Белая полоса (Шагин) - страница 136

— Мне нравится Ваш чёрный юмор, Игорь Игоревич: «сегодня беда прошла стороной, а завтра, быть может, мы встретимся с ней»! — говорил Рыбчинский.

Рыбчинский сказал, что не может оставаться, собрал вещи и по проверке вышел из камеры. Перед отъездом он взял Библию, закрыл глаза, помолился, открыл на случайной странице и с закрытыми глазами прикоснулся указательным пальцем к случайно выбранному стиху.

— Смотрите, читайте, Игорь Игоревич, Вас Бог любит!

Через полгода Рыбчинского отпустили из зала суда. А ещё через несколько лет, как мне стало известно (но, может быть, это не соответствовало действительности), он умер.

После отъезда Рыбчинского в камеру подсадили третьим человеком Виктора. Ему было тридцать лет. Чуть выше Палыча, крепкого телосложения парень, который сказал, что его привезли из лагеря из Донецка, где он уже отбывал наказание. Что его привезли по делу об убийствах Щербаня и Гетьмана, к которым он отношения не имеет. Но есть некий Вадим Заблоцкий — киллер, россиянин, москвич, причастный ко многим убийствам в Украине. Сейчас он находится в тюрьме СБУ, берёт на себя Щербаня и Гетьмана и грузит его и ещё нескольких людей, которых также привозят из других лагерей.
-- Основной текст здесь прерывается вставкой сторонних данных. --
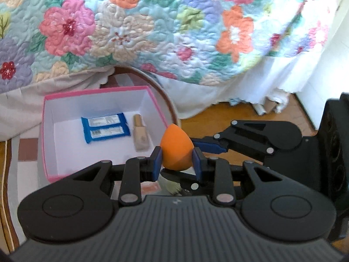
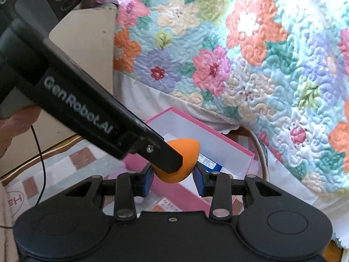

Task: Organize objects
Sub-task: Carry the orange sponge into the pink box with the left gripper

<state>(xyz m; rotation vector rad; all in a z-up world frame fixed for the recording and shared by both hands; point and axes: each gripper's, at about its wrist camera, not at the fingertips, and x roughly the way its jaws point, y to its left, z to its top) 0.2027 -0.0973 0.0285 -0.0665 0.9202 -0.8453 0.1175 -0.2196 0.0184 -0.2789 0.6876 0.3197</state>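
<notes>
The orange sponge [image 1: 176, 150] sat at the centre of both views, lifted above the near right corner of the pink box [image 1: 49, 131] and not yet inside it. In the left wrist view, the left gripper [image 1: 177, 163] had its two blue pads pressed against the sponge's flanks, a narrow grip closed on it. The right gripper [image 1: 207, 146] reached in from the right of the frame, its blue finger tips at the sponge's far side.

In the right wrist view the sponge lay between the right gripper's pads [image 2: 199, 181], which stood about a sponge-width apart. One finger of the left gripper crossed in front from the upper left and hid the contact. Whether the right claw was actually squeezing or only framing the sponge could not be told.

Some of the sorting looked done. Two blue packets [image 1: 105, 128] lay flat side by side on the white floor of the box, with a beige bottle [image 1: 139, 133] lying just beside them toward the right. What was left, by my reading, was the sponge itself, either passed between the claws or lowered into the free space at the front of the box. A pale brush tuft [image 1: 172, 185], half hidden under the left gripper at the lower centre, probably remained too. The floral quilt [image 1: 152, 21] filled the upper part of both frames.
</notes>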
Виктор не отказывался от спиртного, и у Палыча появился компаньон. Это обстоятельство сняло с меня дополнительную нагрузку. Я мог покушать и заниматься своими делами. А Палыч и Виктор могли ещё долго сидеть за столом или разговаривать друг с другом, лёжа на нарах, которые Виктор выбрал для себя на бывшем месте Рыбчинского — наверху, на ближней койке к двери. Не желал спать внизу, на самой нижней наре у параши, и не хотел спать наверху над Палычем и надо мной — видимо, полагая, что эти места занимают «личные» шныри.

Однажды все, и Виктор особенно, изрядно выпили, и каждый находился на своей наре. И Виктор, в дружеской манере и так, как это уже позволяли отношения, завёл разговор, что в камерной системе и особенно в этой камере не может быть такого, чтобы не было человека óпера. А значит, это кто-то из нас троих.

— Игоря я исключаю, — сказал Виктор, — так как Игорь не может «сидеть» сам под себя.

— Я только несколько дней назад приехал, — продолжал Виктор, — а Вы, Палыч, оказывается, ещё и полковник!

— Да, полковник! — дружелюбно ответил Палыч.

А я, также дружелюбно и шутя, добавил, что в СИЗО уже осуждённые и особенно со строгого режима в лагере со следственными не содержатся. И даже когда их садят, как тут принято, не заходят в камеру, расценивая это как провокацию óпера. Но не успел я, сидя на наре, договорить фразу и уловив боковым взглядом быстрое движение сверху, поймал Виктора в воздухе, который со словами «Я не сука!» подпрыгнул на верхней наре и летел боком на штырь от снятой быльцы. Мои руки смягчили удар. Потом подоспел Палыч, и мы вдвоём уложили Виктора спать. А утром вместе полушутя обсуждали эту историю, глядя на дырку в пробитой коже до самых мышц с контуром трубы у Виктора в правом боку. Как мы ни уговаривали Виктора остаться, он сказал, что по вечерней проверке с вещами выйдет из камеры, поскольку он действительно не знал, что уже осуждённых и особенно прибывших с лагеря не должны содержать в следственных камерах.